= Problem statement =
In the material below, begin at the line that has "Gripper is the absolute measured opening", stop after the line that has "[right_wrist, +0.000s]", and transcribe those lines exactly, without pictures.

= Source material =
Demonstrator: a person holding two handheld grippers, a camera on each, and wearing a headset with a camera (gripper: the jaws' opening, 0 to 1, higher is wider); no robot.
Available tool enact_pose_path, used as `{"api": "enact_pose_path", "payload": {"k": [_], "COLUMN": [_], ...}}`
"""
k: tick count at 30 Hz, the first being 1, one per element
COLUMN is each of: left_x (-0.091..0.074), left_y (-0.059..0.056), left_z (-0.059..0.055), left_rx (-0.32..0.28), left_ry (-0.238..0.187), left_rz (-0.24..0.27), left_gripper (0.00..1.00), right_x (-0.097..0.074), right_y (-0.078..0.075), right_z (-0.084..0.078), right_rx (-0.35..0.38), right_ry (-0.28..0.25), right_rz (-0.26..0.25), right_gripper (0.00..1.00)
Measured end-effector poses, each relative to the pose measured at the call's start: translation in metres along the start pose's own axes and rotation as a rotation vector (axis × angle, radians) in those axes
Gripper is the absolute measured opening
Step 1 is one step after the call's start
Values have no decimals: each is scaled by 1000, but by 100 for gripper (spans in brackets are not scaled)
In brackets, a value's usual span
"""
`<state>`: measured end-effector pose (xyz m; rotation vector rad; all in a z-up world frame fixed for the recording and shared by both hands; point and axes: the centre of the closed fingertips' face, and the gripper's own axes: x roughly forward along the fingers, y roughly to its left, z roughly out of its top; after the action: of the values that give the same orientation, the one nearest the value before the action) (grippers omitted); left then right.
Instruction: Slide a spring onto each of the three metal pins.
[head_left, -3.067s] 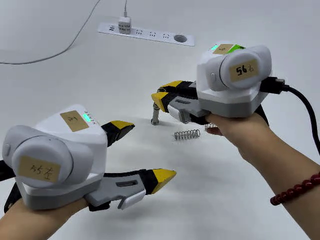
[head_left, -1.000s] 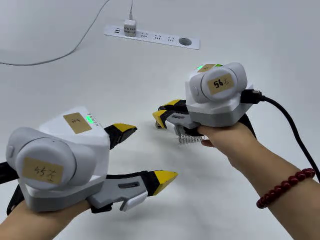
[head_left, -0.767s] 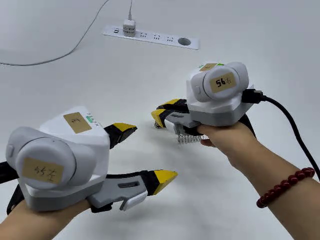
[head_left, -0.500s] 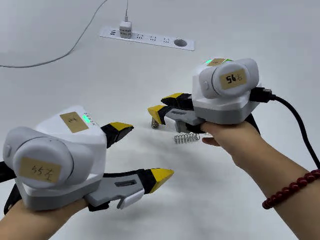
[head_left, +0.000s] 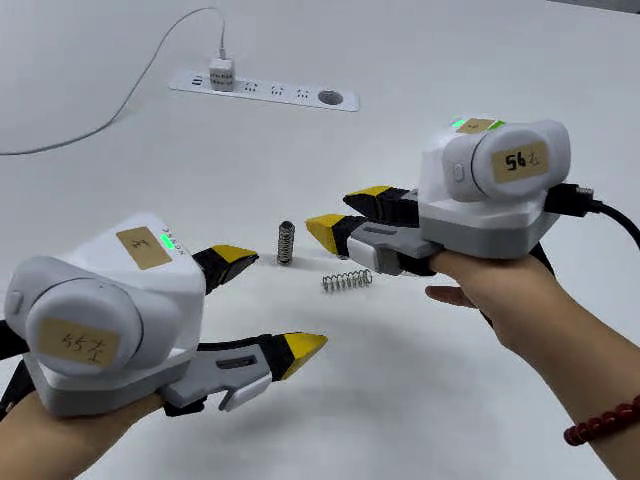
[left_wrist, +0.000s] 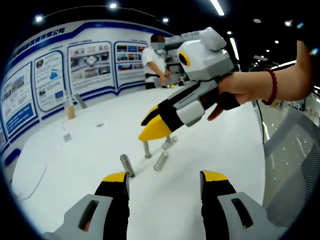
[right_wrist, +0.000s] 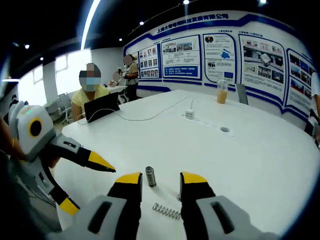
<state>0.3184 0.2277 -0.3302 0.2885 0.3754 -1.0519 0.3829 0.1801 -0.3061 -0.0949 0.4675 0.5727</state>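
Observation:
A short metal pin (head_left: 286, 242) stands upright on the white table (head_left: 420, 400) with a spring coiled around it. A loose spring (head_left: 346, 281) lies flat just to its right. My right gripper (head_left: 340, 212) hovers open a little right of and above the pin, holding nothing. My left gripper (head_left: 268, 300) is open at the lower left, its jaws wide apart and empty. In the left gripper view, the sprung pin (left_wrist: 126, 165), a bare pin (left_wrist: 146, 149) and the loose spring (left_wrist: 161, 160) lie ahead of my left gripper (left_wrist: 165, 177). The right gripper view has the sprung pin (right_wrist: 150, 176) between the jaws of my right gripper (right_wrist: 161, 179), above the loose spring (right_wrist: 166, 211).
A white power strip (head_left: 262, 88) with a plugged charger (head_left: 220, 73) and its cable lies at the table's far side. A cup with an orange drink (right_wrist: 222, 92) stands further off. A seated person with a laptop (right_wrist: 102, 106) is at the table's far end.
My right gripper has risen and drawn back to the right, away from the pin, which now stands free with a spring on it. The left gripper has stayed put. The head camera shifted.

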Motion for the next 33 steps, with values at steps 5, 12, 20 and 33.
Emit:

= Exercise answer =
Gripper is the absolute measured opening
Step 1 is one step after the call's start
Values have no decimals: each is scaled by 1000, but by 100 for gripper (spans in brackets are not scaled)
In brackets, a value's usual span
"""
`<state>`: measured end-effector pose (xyz m; rotation vector rad; all in a z-up world frame fixed for the recording and shared by both hands; point and axes: the centre of the closed fingertips' face, and the gripper's own axes: x roughly forward along the fingers, y roughly to its left, z roughly out of its top; after the action: of the values that give the same orientation, the one nearest the value before the action) (grippers omitted); left then right.
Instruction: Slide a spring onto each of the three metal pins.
[head_left, -3.067s] 
[head_left, -1.000s] 
[head_left, -0.767s] 
[head_left, -0.500s] 
[head_left, +0.000s] 
[left_wrist, +0.000s] 
[right_wrist, +0.000s] 

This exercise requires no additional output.